2. Does renewal still support your business objectives?
Consider whether the product or service still adds value, as well as if it is still worth the cost (in terms of both cash and opportunity cost associated with not exploring other available options). To make a sound decision, you should examine the deal itself, as well as other external factors such as (a) organizational priorities/budgets and how they may have shifted, (b) management’s goals for the coming period, (c) the marketplace and the potential availability of new competitive options, and finally, (d) new internal capabilities that may enable you to provide the same product or service in-house. For example, even if this function is critical to your company, if you need more customization than an off-the-shelf solution provides, you may decide to terminate the relationship if you have the capability to bring it in-house. For these and other reasons, putting renewal on “auto pilot” may not make sense.
3. Will pricing and/or volume change upon renewal?
Will pricing increase upon renewal? Do you anticipate using the services more or less? Both questions deserve reflection, especially if your business has undergone changes over the course of the contract term. For example, if you have spun off or purchased any affiliates or subsidiaries, it may make sense to renegotiate the price and/or volume. Likewise, if you were acquired or made any acquisitions, find out if the new entity has its own agreement with the same vendor, perhaps at better pricing. You may be able to negotiate a variable or tiered pricing structure that goes up and down with scale based on your volume needs. Finally, adding language to the agreement which allows for a price reduction in the event of declining market prices or a divestiture of affiliate or subsidiary entities will help ensure that the deal remains fair even as your company scales (up or down).
4. How else should the agreement be amended prior to renewal?
If there have been problems or issues with the vendor, consider amending the agreement to specifically address those issues -- such as to add more “teeth” to existing remedies or to include additional remedies. For example, you can try to negotiate credits, additional termination rights, termination for convenience rights, SLAs, etc.
5. Do you have a contract review process in place?
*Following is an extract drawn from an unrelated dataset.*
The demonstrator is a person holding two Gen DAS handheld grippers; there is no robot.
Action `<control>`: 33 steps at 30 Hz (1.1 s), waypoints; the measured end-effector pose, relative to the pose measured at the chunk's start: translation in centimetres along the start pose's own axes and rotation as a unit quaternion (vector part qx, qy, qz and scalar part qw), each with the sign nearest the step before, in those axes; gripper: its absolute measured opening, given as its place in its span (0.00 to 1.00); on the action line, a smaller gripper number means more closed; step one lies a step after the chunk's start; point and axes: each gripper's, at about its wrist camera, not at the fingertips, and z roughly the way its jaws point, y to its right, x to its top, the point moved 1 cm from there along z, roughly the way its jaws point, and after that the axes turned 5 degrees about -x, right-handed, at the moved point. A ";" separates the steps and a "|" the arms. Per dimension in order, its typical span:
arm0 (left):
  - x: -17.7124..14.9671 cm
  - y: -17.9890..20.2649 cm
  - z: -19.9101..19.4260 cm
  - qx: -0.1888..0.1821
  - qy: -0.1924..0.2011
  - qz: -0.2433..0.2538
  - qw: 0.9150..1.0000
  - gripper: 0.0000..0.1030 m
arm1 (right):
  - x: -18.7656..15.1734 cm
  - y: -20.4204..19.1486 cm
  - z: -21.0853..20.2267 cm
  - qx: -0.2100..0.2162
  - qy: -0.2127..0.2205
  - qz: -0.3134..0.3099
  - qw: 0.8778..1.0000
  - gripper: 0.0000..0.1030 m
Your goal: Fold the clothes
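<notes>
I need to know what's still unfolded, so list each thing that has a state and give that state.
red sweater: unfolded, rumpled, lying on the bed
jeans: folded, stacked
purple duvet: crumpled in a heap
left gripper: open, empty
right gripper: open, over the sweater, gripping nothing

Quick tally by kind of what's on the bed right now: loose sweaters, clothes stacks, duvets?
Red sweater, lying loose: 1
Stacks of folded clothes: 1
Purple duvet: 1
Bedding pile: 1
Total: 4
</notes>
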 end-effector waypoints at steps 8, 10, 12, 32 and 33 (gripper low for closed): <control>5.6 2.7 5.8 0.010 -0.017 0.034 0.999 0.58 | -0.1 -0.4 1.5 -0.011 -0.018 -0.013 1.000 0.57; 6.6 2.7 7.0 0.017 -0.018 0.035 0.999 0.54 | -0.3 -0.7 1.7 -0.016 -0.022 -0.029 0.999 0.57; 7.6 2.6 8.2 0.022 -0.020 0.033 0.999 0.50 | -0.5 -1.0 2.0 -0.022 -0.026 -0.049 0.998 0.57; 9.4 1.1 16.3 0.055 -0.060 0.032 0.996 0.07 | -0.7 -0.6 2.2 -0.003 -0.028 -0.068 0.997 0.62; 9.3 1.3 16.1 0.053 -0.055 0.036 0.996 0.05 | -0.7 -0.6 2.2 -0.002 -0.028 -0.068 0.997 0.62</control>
It is good practice to seek input from all relevant stakeholders prior to contract renewal. From business/budget owners to power users and management, solicit feedback on what has and has not worked well with this vendor and ask for suggestions on what might improve the relationship. With this information in hand, you can then review the contract’s core terms to ensure they still make sense for your business. For example, as a new customer, you may have been forced to commit to minimum volume commitments and/or term lengths to lock in pricing. But, as an established customer with a purchase history, you may be able to negotiate a month-to-month renewal option, with no more minimums. Alternatively, you might opt for a longer-term deal to obtain an even lower price, after carefully weighing the pros and cons of doing so and ensuring that the agreement includes the proper exit strategies and termination rights, in the event your needs change.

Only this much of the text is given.